The way you ask your question is interesting. I think that when you buy the first application, you're probably not thinking this is my platform across the board. When you buy the second application and see the benefits of having 2 major systems of record on the same platform, which has never been possible before across clinical, regulatory, quality, medical and commercial. I think when you get the second one is when the discussion at least starts internally is like, Hey, we got great benefit from the second one. What if we got them all?
And so we don't have a formula here. And I think a lot of companies are different, but I don't think that the first successful project necessarily, is the entree to enterprise wide deployment, but I do think the second successful one is a good way to think. And so as a specific example, we talked in prepared remarks about one company just went live with all of their employees, 50,000 employees around the world with quality That was actually their 2nd Vault. They also had promo mats. And then their decision to expand to the submissions archive, submissions, and eTMF is basically making it an enterprise platform.
So I hadn't planned it this way, but that specific example, does support the answer there.
Okay. That's helpful. And then maybe just one last one on the last. You mentioned that obviously there's always been important reference so it's been key to your success. When you get into OLS, is there a certain size and scale in terms of the number of customers or amount of ARR where it's time to sort of turn on the gas even more from just a distribution and a sales perspective, meaning making sure that you're covering a bigger portion of the U.

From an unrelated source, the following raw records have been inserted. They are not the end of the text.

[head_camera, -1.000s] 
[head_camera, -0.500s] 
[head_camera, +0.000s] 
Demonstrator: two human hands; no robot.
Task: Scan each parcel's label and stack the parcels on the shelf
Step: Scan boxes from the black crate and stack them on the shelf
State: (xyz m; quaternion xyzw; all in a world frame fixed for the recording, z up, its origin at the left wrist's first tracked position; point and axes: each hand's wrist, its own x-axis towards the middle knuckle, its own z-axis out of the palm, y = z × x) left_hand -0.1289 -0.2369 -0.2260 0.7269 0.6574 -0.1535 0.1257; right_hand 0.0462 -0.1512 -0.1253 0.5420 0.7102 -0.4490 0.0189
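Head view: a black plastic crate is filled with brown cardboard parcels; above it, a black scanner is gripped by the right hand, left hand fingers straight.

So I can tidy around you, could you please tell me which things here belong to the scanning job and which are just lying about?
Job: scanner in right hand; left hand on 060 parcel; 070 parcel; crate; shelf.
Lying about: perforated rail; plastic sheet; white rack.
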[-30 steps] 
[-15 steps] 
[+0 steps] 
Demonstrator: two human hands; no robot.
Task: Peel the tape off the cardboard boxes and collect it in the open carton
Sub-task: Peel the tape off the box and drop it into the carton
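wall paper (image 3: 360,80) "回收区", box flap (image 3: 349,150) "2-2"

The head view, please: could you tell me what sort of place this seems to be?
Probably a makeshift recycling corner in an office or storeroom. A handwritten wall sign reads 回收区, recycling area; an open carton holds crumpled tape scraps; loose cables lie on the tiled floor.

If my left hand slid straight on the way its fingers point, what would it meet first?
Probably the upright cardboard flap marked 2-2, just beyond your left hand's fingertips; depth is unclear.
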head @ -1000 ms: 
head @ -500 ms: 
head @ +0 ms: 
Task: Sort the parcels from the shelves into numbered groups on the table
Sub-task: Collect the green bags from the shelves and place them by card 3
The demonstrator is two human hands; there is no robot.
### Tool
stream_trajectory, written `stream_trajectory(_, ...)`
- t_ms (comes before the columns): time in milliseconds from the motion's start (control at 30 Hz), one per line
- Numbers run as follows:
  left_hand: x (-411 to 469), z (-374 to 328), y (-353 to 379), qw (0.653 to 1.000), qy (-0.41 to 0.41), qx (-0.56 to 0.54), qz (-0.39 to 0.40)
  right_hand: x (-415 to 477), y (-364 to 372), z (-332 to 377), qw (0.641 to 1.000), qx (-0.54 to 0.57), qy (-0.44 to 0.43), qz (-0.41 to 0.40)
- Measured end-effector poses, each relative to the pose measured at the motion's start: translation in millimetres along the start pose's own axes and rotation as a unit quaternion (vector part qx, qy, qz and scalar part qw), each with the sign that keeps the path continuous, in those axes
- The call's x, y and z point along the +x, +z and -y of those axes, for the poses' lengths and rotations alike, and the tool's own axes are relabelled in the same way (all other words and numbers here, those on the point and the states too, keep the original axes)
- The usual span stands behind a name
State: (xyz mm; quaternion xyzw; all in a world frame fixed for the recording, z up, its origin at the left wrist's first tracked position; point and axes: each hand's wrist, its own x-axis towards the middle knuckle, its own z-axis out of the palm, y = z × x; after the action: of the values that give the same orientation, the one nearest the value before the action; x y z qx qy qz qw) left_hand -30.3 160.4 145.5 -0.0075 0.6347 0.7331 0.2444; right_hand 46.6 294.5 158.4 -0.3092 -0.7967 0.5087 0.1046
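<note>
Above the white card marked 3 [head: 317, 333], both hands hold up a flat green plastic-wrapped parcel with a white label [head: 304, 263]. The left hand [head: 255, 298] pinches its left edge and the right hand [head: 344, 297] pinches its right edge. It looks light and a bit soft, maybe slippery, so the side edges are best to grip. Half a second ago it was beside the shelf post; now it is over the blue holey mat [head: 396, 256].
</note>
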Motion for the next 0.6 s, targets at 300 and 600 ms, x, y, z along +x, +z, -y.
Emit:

S. Or amount of targets that you might have out there in those specific industries. Are we a year away from that or are we there? I'm just kind of curious about if you wanna have success with your customers and need your customer success translates into more selling opportunities, you know, where are we on on sort of, like, now it's time for us to sort of focus on adding distribution capabilities or just distribution coverage more broadly versus just having focused on making sure these guys are really successful from a customer perspective?
Yes. I would say we're early days. We're really focused more on the customer success. We just introduced this claims application, for example. We have some customers using regulatory application in outside of life sciences, but it's new.
It needs more features. We have our a top 20 CPG that's rolling out quality 1 through all their manufacturing sites, but they're less than halfway through that. And they have to get through that and then we have to optimize that. So we're really focused on the customer success. Now we're incrementally adding headcount in the field.
That's for sure. But, we feel we'll be tremendously successful outside of life sciences if we buckle down, stay true to the Veeva Way and use these projects to make our products excellent. And what can get in the way there is if it becomes a sales game. And you're just trying to complete as many sales as you can with a product that's not quite ready. Now one thing to know is we don't feel competitive pressure outside of Sciences.
We're doing something quite unique there with this Vault platform with applications for quality, regulatory, clinical and claims. That's So it's not that we're competing with anybody in that. We're sort of also evangelizing or espousing this model outside of life sciences that you can get this and there is value in that. And that takes time.
Great. Thanks very much for taking the questions.
Time. I'll now turn it back to Peter for closing remarks.
Thanks everyone for your time today. And we like to thank our employees
This concludes today's conference call. You may now disconnect.